## Problem to solve:
All of the data needs to be repeated exactly.

## Data for processing:
=== Begin Enclosure ===

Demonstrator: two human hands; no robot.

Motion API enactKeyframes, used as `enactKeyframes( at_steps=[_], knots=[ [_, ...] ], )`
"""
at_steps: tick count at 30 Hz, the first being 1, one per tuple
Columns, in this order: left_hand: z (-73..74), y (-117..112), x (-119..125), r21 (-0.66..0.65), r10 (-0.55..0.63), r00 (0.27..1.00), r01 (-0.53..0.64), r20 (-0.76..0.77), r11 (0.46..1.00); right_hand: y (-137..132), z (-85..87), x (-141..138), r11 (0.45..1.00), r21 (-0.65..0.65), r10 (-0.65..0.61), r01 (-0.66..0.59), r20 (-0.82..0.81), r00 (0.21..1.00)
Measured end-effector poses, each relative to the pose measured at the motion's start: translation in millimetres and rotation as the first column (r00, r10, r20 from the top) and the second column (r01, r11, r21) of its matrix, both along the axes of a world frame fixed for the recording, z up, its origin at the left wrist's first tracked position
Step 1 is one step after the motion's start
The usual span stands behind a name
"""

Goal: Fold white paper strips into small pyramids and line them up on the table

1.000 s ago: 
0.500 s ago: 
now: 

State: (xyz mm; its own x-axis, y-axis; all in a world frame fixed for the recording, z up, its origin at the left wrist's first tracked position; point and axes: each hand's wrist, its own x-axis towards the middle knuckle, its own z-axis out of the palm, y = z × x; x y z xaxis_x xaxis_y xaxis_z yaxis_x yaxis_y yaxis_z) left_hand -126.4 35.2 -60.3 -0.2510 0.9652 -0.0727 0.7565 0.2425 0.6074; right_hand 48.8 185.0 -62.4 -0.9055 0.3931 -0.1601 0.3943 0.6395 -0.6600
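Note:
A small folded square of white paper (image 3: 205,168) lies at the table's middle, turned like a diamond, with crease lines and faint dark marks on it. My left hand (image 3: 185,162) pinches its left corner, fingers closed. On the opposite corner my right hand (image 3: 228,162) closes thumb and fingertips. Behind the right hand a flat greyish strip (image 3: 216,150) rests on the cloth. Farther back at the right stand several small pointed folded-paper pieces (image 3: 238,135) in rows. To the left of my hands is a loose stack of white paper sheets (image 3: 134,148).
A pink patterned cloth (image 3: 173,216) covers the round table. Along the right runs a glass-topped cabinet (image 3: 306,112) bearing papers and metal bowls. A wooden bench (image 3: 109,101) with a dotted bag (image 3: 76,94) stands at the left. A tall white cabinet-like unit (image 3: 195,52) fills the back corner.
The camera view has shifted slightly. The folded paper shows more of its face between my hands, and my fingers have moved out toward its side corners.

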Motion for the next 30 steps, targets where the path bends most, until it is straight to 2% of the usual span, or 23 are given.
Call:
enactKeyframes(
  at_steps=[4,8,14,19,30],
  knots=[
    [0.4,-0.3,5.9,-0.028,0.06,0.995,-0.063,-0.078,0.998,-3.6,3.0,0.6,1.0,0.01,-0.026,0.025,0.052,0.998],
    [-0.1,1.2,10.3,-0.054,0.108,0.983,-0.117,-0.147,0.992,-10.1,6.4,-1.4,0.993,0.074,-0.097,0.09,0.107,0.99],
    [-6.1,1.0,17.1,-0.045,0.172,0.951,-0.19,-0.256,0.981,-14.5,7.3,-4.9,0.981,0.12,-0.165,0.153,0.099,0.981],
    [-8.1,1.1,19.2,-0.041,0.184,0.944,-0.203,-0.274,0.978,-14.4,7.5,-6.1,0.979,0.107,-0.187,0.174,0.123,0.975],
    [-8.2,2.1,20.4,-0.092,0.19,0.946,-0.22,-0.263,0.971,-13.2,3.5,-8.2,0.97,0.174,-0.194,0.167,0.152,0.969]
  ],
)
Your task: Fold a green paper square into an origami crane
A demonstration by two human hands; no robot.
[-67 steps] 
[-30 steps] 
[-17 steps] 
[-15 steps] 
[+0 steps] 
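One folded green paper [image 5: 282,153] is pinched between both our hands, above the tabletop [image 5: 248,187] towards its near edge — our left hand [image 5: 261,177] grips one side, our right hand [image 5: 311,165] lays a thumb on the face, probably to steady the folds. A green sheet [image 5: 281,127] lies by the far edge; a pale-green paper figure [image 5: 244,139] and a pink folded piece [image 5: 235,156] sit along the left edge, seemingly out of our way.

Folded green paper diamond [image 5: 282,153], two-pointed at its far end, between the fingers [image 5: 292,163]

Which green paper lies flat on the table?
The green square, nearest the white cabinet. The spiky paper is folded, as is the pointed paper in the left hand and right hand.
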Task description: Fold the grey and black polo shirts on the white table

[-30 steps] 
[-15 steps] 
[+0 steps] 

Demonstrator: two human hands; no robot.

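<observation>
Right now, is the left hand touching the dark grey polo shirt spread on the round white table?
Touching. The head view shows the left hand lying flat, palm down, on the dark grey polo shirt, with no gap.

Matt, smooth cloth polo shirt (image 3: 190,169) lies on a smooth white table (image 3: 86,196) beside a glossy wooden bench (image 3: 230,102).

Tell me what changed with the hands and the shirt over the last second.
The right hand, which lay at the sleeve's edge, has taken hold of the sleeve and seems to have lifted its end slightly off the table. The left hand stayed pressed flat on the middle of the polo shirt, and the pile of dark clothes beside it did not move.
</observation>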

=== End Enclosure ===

## Response:
Demonstrator: two human hands; no robot.

Motion API enactKeyframes, used as `enactKeyframes( at_steps=[_], knots=[ [_, ...] ], )`
"""
at_steps: tick count at 30 Hz, the first being 1, one per tuple
Columns, in this order: left_hand: z (-73..74), y (-117..112), x (-119..125), r21 (-0.66..0.65), r10 (-0.55..0.63), r00 (0.27..1.00), r01 (-0.53..0.64), r20 (-0.76..0.77), r11 (0.46..1.00); right_hand: y (-137..132), z (-85..87), x (-141..138), r11 (0.45..1.00), r21 (-0.65..0.65), r10 (-0.65..0.61), r01 (-0.66..0.59), r20 (-0.82..0.81), r00 (0.21..1.00)
Measured end-effector poses, each relative to the pose measured at the motion's start: translation in millimetres and rotation as the first column (r00, r10, r20 from the top) and the second column (r01, r11, r21) of its matrix, both along the axes of a world frame fixed for the recording, z up, its origin at the left wrist's first tracked position
Step 1 is one step after the motion's start
The usual span stands behind a name
"""

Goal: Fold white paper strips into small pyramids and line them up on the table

1.000 s ago: 
0.500 s ago: 
now: 

State: (xyz mm; its own x-axis, y-axis; all in a world frame fixed for the recording, z up, its origin at the left wrist's first tracked position; point and axes: each hand's wrist, its own x-axis towards the middle knuckle, its own z-axis out of the palm, y = z × x; x y z xaxis_x xaxis_y xaxis_z yaxis_x yaxis_y yaxis_z) left_hand -126.4 35.2 -60.3 -0.2510 0.9652 -0.0727 0.7565 0.2425 0.6074; right_hand 48.8 185.0 -62.4 -0.9055 0.3931 -0.1601 0.3943 0.6395 -0.6600
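Note:
A small folded square of white paper (image 3: 205,168) lies at the table's middle, turned like a diamond, with crease lines and faint dark marks on it. My left hand (image 3: 185,162) pinches its left corner, fingers closed. On the opposite corner my right hand (image 3: 228,162) closes thumb and fingertips. Behind the right hand a flat greyish strip (image 3: 216,150) rests on the cloth. Farther back at the right stand several small pointed folded-paper pieces (image 3: 238,135) in rows. To the left of my hands is a loose stack of white paper sheets (image 3: 134,148).
A pink patterned cloth (image 3: 173,216) covers the round table. Along the right runs a glass-topped cabinet (image 3: 306,112) bearing papers and metal bowls. A wooden bench (image 3: 109,101) with a dotted bag (image 3: 76,94) stands at the left. A tall white cabinet-like unit (image 3: 195,52) fills the back corner.
The camera view has shifted slightly. The folded paper shows more of its face between my hands, and my fingers have moved out toward its side corners.
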
Motion for the next 30 steps, targets where the path bends most, until it is straight to 2% of the usual span, or 23 are given.
Call:
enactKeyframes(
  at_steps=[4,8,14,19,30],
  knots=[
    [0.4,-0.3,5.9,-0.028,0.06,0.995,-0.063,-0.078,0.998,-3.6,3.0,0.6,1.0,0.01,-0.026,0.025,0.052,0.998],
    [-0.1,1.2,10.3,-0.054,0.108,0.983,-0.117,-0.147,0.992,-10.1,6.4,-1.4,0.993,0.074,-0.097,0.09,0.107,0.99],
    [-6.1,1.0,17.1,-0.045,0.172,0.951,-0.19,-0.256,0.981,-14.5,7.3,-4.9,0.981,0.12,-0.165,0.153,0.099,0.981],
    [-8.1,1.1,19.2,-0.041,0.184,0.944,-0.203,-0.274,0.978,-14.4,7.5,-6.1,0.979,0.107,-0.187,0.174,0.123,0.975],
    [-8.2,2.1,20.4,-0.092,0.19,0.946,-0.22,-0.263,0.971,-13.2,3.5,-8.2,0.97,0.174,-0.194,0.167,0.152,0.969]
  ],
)
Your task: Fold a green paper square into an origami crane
A demonstration by two human hands; no robot.
[-67 steps] 
[-30 steps] 
[-17 steps] 
[-15 steps] 
[+0 steps] 
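One folded green paper [image 5: 282,153] is pinched between both our hands, above the tabletop [image 5: 248,187] towards its near edge — our left hand [image 5: 261,177] grips one side, our right hand [image 5: 311,165] lays a thumb on the face, probably to steady the folds. A green sheet [image 5: 281,127] lies by the far edge; a pale-green paper figure [image 5: 244,139] and a pink folded piece [image 5: 235,156] sit along the left edge, seemingly out of our way.

Folded green paper diamond [image 5: 282,153], two-pointed at its far end, between the fingers [image 5: 292,163]

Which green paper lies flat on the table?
The green square, nearest the white cabinet. The spiky paper is folded, as is the pointed paper in the left hand and right hand.
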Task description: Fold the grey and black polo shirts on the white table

[-30 steps] 
[-15 steps] 
[+0 steps] 

Demonstrator: two human hands; no robot.

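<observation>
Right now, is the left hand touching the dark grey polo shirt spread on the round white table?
Touching. The head view shows the left hand lying flat, palm down, on the dark grey polo shirt, with no gap.

Matt, smooth cloth polo shirt (image 3: 190,169) lies on a smooth white table (image 3: 86,196) beside a glossy wooden bench (image 3: 230,102).

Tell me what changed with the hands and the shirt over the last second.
The right hand, which lay at the sleeve's edge, has taken hold of the sleeve and seems to have lifted its end slightly off the table. The left hand stayed pressed flat on the middle of the polo shirt, and the pile of dark clothes beside it did not move.
</observation>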

No further work remains in this exercise.